__The task__
Output all the records word for word. Drop the pictures.

==== Material supplied

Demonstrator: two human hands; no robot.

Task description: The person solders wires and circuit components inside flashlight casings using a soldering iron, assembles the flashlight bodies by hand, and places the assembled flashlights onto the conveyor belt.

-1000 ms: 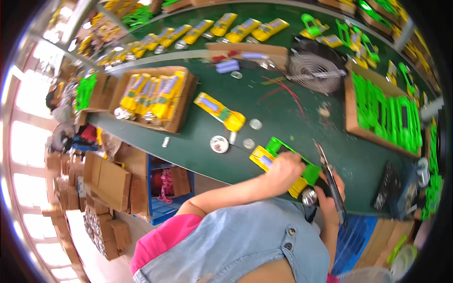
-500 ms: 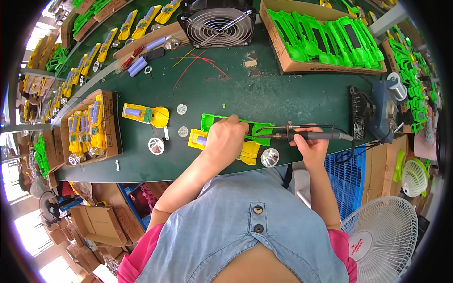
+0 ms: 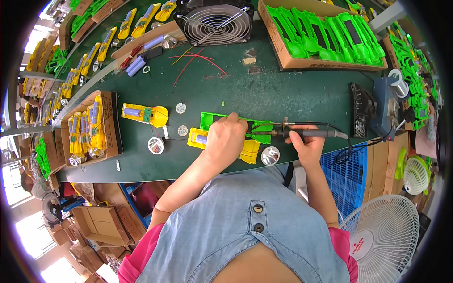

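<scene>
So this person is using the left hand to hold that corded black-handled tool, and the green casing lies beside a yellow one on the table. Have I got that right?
Not quite: the head view shows the corded black-handled tool in the right hand, not the left hand. The green casing does lie beside a yellow one on the table.

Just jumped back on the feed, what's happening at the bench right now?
The person's left hand rests over a green shell and a yellow shell on the table; what its fingers grip is hidden. The right hand holds a soldering iron, its tip end over the green shell. A round reflector lies beside the yellow shell. To the left is another yellow shell with a battery and circuit board.
</scene>
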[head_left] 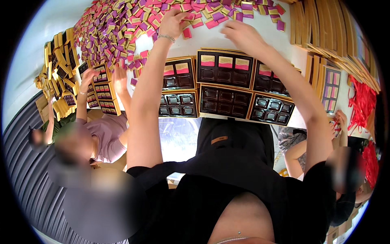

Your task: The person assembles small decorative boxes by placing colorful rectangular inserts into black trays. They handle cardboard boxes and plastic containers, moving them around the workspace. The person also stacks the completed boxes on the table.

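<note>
The back middle black tray (225, 76) holds three gold-and-pink wrapped pieces (225, 62) in its far row of wells and none in its near row. The heap of loose pieces (118, 30) spreads beyond it, mostly to the left. The left hand (171, 23) reaches past that tray's left side, fingers bent in at a pink-and-gold piece (188, 16) at the heap's edge; blur hides whether they grip or merely touch it. The right hand (245, 37) is beyond its right side, fingers loosely bent, and I cannot tell whether it holds anything. Handling well probably means pinching pieces by their edges, matching the gold-end-away facing of those in that tray, and passing high over the neighbouring trays (178, 81) beside it.
</note>
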`<action>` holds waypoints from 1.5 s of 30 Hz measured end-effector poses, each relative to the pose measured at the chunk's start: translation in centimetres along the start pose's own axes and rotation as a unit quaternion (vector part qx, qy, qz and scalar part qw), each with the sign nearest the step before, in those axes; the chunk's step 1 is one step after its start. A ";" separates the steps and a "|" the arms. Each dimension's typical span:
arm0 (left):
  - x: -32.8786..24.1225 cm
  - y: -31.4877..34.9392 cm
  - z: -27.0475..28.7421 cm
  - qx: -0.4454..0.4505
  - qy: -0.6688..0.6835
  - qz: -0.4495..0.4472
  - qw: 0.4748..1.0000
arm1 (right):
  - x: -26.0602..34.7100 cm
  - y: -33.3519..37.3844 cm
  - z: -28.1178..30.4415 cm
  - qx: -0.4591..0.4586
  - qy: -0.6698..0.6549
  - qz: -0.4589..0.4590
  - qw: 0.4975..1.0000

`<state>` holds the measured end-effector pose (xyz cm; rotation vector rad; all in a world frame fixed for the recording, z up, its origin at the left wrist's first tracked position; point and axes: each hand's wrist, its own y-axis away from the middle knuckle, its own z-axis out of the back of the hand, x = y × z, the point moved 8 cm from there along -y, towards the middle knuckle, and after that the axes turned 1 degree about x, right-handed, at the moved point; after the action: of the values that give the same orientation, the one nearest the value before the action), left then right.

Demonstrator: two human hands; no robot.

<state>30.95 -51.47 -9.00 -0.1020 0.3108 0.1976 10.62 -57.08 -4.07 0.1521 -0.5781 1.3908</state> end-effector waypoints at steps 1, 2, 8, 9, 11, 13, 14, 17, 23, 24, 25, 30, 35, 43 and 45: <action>0.3 -0.5 -1.0 0.002 0.000 -0.059 0.998 | -0.7 -2.5 -2.7 0.048 0.037 0.026 0.998; 0.1 -0.6 -1.6 0.005 0.001 -0.117 0.993 | -1.3 -4.1 -5.2 0.097 0.072 0.051 0.991; 0.3 -1.2 -2.3 -0.015 -0.043 -0.077 0.996 | -2.2 -5.2 -9.1 0.093 0.199 0.100 0.971; 0.3 -0.9 -2.4 -0.027 -0.039 -0.072 0.996 | -1.7 -5.0 -9.1 0.093 0.226 0.107 0.964; 1.5 -0.9 -2.6 -0.007 0.103 0.058 0.993 | -2.1 -5.3 -8.4 0.095 0.194 0.076 0.973; 2.4 0.6 -4.5 0.116 0.286 0.220 0.925 | -3.0 -5.6 -6.4 0.085 0.089 -0.040 0.992; 0.4 0.9 -3.9 0.116 0.399 0.210 0.885 | -3.8 -4.9 -3.9 0.076 0.004 -0.148 0.986; -6.5 1.8 0.3 0.103 0.530 0.179 0.823 | -6.6 1.5 -0.4 -0.038 -0.386 -0.330 0.861; -18.0 3.8 1.6 0.202 0.495 0.066 0.843 | -2.4 16.0 7.2 -0.177 -0.462 -0.420 0.760; -19.8 4.2 1.3 0.220 0.497 0.043 0.838 | -2.5 18.6 8.5 -0.188 -0.352 -0.390 0.830; -20.9 4.4 0.9 0.215 0.474 0.027 0.853 | -2.2 19.6 10.1 -0.195 -0.236 -0.344 0.888; -24.8 6.0 -1.5 0.193 0.502 0.065 0.840 | -5.0 25.8 8.8 -0.237 -0.270 -0.493 0.792; -28.3 9.5 -2.8 0.217 0.412 0.035 0.884 | -4.1 27.5 8.8 -0.307 -0.059 -0.551 0.774; -30.7 13.8 -1.8 0.043 0.175 -0.115 0.977 | -2.1 27.5 8.6 -0.367 -0.017 -0.576 0.730; -31.3 14.7 -1.8 0.011 0.137 -0.162 0.977 | -0.8 26.3 9.1 -0.321 0.018 -0.545 0.775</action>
<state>-1.81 -42.86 -1.93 -0.1575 0.5659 -0.1446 -17.14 -56.59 -2.72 -0.0995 -0.7266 0.0200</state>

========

__Output for this task__
Demonstrator: two human hands; no robot.

Task description: The person solders wires and circuit components inside flashlight casings using a soldering iron, assembles the flashlight bodies by hand, and places the assembled flashlights onto the conveyor belt.

-1000 ms: 
-500 ms: 
+0 ms: 

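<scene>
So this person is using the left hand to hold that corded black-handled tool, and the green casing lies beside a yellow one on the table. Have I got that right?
Not quite: the head view shows the corded black-handled tool in the right hand, not the left hand. The green casing does lie beside a yellow one on the table.

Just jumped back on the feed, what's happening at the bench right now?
The person's left hand rests over a green shell and a yellow shell on the table; what its fingers grip is hidden. The right hand holds a soldering iron, its tip end over the green shell. A round reflector lies beside the yellow shell. To the left is another yellow shell with a battery and circuit board.
</scene>
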[head_left] 

Your task: The person assembles small decorative boxes by placing colorful rectangular inserts into black trays. They handle cardboard boxes and plastic containers, moving them around the workspace. The person also stacks the completed boxes on the table.

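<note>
The back middle black tray (225, 76) holds three gold-and-pink wrapped pieces (225, 62) in its far row of wells and none in its near row. The heap of loose pieces (118, 30) spreads beyond it, mostly to the left. The left hand (171, 23) reaches past that tray's left side, fingers bent in at a pink-and-gold piece (188, 16) at the heap's edge; blur hides whether they grip or merely touch it. The right hand (245, 37) is beyond its right side, fingers loosely bent, and I cannot tell whether it holds anything. Handling well probably means pinching pieces by their edges, matching the gold-end-away facing of those in that tray, and passing high over the neighbouring trays (178, 81) beside it.
</note>
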`<action>` holds waypoints from 1.5 s of 30 Hz measured end-effector poses, each relative to the pose measured at the chunk's start: translation in centimetres along the start pose's own axes and rotation as a unit quaternion (vector part qx, qy, qz and scalar part qw), each with the sign nearest the step before, in those axes; the chunk's step 1 is one step after its start. A ";" separates the steps and a "|" the arms. Each dimension's typical span:
arm0 (left):
  - x: -32.8786..24.1225 cm
  - y: -31.4877..34.9392 cm
  - z: -27.0475..28.7421 cm
  - qx: -0.4454..0.4505
  - qy: -0.6688..0.6835
  - qz: -0.4495..0.4472
  - qw: 0.4748..1.0000
arm1 (right):
  - x: -26.0602..34.7100 cm
  - y: -33.3519..37.3844 cm
  - z: -28.1178..30.4415 cm
  - qx: -0.4591..0.4586
  - qy: -0.6698..0.6549
  - qz: -0.4589..0.4590
  - qw: 0.4975..1.0000

`<state>` holds the measured end-effector pose (xyz cm; rotation vector rad; all in a world frame fixed for the recording, z up, its origin at the left wrist's first tracked position; point and axes: each hand's wrist, its own y-axis away from the middle knuckle, its own z-axis out of the back of the hand, x = y × z, the point moved 8 cm from there along -y, towards the middle knuckle, and after that the axes turned 1 degree about x, right-handed, at the moved point; after the action: of the values that give the same orientation, the one nearest the value before the action), left then right.

Demonstrator: two human hands; no robot.

<state>30.95 -51.47 -9.00 -0.1020 0.3108 0.1976 10.62 -57.08 -4.07 0.1521 -0.5781 1.3908</state> end-effector waypoints at steps 1, 2, 8, 9, 11, 13, 14, 17, 23, 24, 25, 30, 35, 43 and 45: <action>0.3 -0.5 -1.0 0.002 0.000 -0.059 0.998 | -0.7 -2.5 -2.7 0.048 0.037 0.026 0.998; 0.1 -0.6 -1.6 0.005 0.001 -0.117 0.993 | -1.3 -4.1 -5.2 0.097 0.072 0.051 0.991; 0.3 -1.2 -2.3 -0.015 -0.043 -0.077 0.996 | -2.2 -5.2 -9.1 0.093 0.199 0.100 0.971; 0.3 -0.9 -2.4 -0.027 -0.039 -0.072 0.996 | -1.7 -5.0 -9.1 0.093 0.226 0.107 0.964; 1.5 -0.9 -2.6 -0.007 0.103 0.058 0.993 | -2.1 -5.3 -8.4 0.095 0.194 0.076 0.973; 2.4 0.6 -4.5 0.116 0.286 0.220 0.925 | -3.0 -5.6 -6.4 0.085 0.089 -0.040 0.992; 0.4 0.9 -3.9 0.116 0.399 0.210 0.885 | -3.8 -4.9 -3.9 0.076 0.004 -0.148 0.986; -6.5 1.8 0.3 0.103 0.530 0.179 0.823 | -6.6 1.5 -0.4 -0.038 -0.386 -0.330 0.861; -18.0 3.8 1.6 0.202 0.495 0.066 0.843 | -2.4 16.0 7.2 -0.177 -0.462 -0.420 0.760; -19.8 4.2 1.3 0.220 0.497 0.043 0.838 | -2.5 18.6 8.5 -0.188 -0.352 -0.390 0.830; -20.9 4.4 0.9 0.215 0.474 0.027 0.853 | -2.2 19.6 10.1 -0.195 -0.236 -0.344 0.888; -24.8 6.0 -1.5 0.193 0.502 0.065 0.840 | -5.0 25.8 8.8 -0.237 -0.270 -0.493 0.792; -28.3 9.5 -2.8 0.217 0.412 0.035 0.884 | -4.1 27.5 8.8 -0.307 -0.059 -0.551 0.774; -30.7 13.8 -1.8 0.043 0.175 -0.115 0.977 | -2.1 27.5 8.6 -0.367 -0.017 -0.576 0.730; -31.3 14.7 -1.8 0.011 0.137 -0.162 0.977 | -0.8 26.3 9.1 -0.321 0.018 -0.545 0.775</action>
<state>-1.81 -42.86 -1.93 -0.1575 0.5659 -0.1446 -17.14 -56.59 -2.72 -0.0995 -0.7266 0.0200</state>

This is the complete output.